> [Task statement] Repeat back every line of the data, exactly.

> [Extracted records]

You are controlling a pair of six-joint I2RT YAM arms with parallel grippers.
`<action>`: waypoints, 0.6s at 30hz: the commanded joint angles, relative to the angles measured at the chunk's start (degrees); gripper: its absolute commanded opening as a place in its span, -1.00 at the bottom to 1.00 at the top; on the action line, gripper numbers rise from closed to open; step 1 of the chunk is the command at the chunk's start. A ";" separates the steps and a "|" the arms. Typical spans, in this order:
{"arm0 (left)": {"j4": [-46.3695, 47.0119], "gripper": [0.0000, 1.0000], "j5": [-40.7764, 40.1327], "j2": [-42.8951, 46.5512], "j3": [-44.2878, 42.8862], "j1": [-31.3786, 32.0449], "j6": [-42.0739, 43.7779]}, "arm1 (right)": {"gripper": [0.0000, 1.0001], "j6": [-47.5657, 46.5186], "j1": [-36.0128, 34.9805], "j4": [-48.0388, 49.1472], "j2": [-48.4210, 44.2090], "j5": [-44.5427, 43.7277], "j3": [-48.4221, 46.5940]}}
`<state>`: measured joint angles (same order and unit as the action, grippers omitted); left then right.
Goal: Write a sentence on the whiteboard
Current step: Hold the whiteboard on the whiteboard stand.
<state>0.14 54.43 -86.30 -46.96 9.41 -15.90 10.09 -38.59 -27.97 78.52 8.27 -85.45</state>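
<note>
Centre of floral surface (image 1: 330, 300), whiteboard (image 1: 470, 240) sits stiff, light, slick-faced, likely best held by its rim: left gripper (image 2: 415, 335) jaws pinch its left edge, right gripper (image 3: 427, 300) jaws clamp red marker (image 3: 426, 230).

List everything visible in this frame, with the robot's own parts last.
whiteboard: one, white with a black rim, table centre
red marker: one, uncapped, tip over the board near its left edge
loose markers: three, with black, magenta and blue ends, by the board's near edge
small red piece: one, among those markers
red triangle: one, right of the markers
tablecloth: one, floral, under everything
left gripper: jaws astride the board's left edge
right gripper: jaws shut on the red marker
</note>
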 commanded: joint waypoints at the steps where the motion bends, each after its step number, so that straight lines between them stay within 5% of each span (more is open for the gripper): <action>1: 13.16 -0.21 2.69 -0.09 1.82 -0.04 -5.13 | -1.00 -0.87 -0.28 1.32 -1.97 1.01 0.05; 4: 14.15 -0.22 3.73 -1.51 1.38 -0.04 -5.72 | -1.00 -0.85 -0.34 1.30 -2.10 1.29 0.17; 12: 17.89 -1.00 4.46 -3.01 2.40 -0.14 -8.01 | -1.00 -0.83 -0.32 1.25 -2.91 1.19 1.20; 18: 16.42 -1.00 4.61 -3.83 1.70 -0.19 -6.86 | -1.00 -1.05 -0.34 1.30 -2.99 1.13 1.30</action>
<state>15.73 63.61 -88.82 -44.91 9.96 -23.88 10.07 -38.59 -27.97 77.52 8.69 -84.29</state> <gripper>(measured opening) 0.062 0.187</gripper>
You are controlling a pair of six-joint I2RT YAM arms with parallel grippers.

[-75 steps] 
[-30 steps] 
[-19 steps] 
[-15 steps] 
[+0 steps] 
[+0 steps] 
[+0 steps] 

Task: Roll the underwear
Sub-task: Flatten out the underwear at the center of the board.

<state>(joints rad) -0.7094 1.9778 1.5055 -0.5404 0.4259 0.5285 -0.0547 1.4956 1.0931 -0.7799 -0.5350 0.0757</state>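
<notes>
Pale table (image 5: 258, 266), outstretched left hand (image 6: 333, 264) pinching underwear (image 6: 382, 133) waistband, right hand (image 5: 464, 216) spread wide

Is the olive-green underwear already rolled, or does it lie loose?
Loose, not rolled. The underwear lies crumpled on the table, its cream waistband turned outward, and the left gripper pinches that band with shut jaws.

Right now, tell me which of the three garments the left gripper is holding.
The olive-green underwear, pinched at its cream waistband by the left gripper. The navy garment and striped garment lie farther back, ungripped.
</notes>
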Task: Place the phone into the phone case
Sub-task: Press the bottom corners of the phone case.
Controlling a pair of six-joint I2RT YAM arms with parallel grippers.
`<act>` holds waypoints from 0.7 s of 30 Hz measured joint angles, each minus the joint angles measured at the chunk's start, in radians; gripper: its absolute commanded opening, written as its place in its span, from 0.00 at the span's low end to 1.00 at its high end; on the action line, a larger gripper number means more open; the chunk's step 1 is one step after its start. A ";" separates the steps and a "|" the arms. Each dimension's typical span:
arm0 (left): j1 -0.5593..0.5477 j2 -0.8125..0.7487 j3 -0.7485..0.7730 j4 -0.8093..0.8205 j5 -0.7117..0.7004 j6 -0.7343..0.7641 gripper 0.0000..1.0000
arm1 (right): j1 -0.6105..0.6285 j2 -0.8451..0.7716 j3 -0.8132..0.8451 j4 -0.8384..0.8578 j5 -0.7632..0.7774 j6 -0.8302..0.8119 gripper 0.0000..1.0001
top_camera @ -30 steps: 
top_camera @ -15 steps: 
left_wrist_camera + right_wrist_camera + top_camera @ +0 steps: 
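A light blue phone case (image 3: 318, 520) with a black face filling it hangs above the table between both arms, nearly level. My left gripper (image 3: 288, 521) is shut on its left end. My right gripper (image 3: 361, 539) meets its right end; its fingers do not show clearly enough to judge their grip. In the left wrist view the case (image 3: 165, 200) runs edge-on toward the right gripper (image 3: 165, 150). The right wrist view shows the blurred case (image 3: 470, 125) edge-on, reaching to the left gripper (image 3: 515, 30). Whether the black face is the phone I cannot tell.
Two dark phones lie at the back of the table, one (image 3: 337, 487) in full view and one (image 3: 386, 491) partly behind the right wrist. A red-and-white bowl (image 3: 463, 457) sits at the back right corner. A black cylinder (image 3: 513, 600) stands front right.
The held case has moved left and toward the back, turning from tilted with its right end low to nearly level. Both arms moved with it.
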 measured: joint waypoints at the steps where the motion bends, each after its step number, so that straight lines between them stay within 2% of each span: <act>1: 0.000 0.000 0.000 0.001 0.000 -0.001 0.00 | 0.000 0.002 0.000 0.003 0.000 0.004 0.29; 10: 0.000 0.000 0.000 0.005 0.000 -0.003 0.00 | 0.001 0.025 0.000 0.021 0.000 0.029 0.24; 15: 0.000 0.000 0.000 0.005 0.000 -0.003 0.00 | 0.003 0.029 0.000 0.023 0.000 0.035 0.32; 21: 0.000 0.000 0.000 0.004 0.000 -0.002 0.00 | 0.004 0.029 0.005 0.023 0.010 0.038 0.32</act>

> [Task solution]
You are controlling a pair of six-joint I2RT YAM arms with parallel grippers.
`<action>`: waypoints, 0.6s at 30hz: the commanded joint angles, relative to the angles measured at the chunk's start (degrees); gripper: its absolute commanded opening as a place in its span, -1.00 at the bottom to 1.00 at the top; on the action line, gripper numbers rise from closed to open; step 1 of the chunk is the command at the chunk's start. A ";" separates the steps and a "|" the arms. Typical spans, in this order:
{"arm0 (left)": {"j4": [-46.3695, 47.0119], "gripper": [0.0000, 1.0000], "j5": [-40.7764, 40.1327], "j2": [-42.8951, 46.5512], "j3": [-44.2878, 42.8862], "j1": [-31.3786, 32.0449], "j6": [-42.0739, 43.7779]}, "arm1 (right)": {"gripper": [0.0000, 1.0001], "j6": [-47.5657, 46.5186], "j1": [-36.0128, 34.9805], "j4": [-48.0388, 49.1472], "j2": [-48.4210, 44.2090], "j5": [-44.5427, 43.7277], "j3": [-48.4221, 46.5940]}}
`<state>`: measured joint angles (same order and unit as the action, grippers omitted); left then right.
Goal: Write a sentence on the whiteboard
Current step: Hold the whiteboard on the whiteboard stand.
<state>0.14 54.43 -86.30 -46.96 9.41 -15.90 10.09 -38.59 -27.97 78.52 8.27 -85.45</state>
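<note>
Centre of floral surface (image 1: 330, 300), whiteboard (image 1: 470, 240) sits stiff, light, slick-faced, likely best held by its rim: left gripper (image 2: 415, 335) jaws pinch its left edge, right gripper (image 3: 427, 300) jaws clamp red marker (image 3: 426, 230).

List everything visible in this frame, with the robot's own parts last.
whiteboard: one, white with a black rim, table centre
red marker: one, uncapped, tip over the board near its left edge
loose markers: three, with black, magenta and blue ends, by the board's near edge
small red piece: one, among those markers
red triangle: one, right of the markers
tablecloth: one, floral, under everything
left gripper: jaws astride the board's left edge
right gripper: jaws shut on the red marker
</note>
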 commanded: joint waypoints at the steps where the motion bends, each after its step number, so that straight lines between them stay within 5% of each span (more is open for the gripper): <action>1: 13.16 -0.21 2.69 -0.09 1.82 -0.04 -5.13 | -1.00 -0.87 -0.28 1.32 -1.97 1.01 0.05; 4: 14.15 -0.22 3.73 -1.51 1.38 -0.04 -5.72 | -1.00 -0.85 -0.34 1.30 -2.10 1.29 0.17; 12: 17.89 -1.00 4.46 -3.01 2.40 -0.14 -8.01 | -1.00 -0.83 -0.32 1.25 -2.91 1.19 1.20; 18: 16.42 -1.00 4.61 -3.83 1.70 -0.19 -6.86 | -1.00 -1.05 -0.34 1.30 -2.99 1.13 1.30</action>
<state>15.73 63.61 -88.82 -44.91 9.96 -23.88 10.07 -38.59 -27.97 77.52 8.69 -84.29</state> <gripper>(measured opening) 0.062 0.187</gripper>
You are controlling a pair of six-joint I2RT YAM arms with parallel grippers.

[-75 steps] 
[-30 steps] 
[-19 steps] 
[-15 steps] 
[+0 steps] 
[+0 steps] 
[+0 steps] 

Task: Roll the underwear
Sub-task: Flatten out the underwear at the center of the board.

<state>(joints rad) -0.7094 1.9778 1.5055 -0.5404 0.4259 0.5285 -0.0547 1.4956 1.0931 -0.7799 -0.5350 0.0757</state>
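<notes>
Pale table (image 5: 258, 266), outstretched left hand (image 6: 333, 264) pinching underwear (image 6: 382, 133) waistband, right hand (image 5: 464, 216) spread wide

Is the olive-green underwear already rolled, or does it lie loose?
Loose, not rolled. The underwear lies crumpled on the table, its cream waistband turned outward, and the left gripper pinches that band with shut jaws.

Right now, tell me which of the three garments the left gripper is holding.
The olive-green underwear, pinched at its cream waistband by the left gripper. The navy garment and striped garment lie farther back, ungripped.
</notes>
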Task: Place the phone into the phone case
Sub-task: Press the bottom corners of the phone case.
Controlling a pair of six-joint I2RT YAM arms with parallel grippers.
`<act>` holds waypoints from 0.7 s of 30 Hz measured joint angles, each minus the joint angles measured at the chunk's start, in radians; gripper: its absolute commanded opening, written as its place in its span, from 0.00 at the span's low end to 1.00 at its high end; on the action line, a larger gripper number means more open; the chunk's step 1 is one step after its start. A ";" separates the steps and a "|" the arms. Each dimension's typical span:
arm0 (left): j1 -0.5593..0.5477 j2 -0.8125..0.7487 j3 -0.7485..0.7730 j4 -0.8093..0.8205 j5 -0.7117..0.7004 j6 -0.7343..0.7641 gripper 0.0000..1.0000
arm1 (right): j1 -0.6105..0.6285 j2 -0.8451..0.7716 j3 -0.8132..0.8451 j4 -0.8384..0.8578 j5 -0.7632..0.7774 j6 -0.8302..0.8119 gripper 0.0000..1.0001
top_camera @ -30 steps: 
top_camera @ -15 steps: 
left_wrist_camera + right_wrist_camera + top_camera @ +0 steps: 
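A light blue phone case (image 3: 318, 520) with a black face filling it hangs above the table between both arms, nearly level. My left gripper (image 3: 288, 521) is shut on its left end. My right gripper (image 3: 361, 539) meets its right end; its fingers do not show clearly enough to judge their grip. In the left wrist view the case (image 3: 165, 200) runs edge-on toward the right gripper (image 3: 165, 150). The right wrist view shows the blurred case (image 3: 470, 125) edge-on, reaching to the left gripper (image 3: 515, 30). Whether the black face is the phone I cannot tell.
Two dark phones lie at the back of the table, one (image 3: 337, 487) in full view and one (image 3: 386, 491) partly behind the right wrist. A red-and-white bowl (image 3: 463, 457) sits at the back right corner. A black cylinder (image 3: 513, 600) stands front right.
The held case has moved left and toward the back, turning from tilted with its right end low to nearly level. Both arms moved with it.
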 measured: joint waypoints at the steps where the motion bends, each after its step number, so that straight lines between them stay within 2% of each span: <act>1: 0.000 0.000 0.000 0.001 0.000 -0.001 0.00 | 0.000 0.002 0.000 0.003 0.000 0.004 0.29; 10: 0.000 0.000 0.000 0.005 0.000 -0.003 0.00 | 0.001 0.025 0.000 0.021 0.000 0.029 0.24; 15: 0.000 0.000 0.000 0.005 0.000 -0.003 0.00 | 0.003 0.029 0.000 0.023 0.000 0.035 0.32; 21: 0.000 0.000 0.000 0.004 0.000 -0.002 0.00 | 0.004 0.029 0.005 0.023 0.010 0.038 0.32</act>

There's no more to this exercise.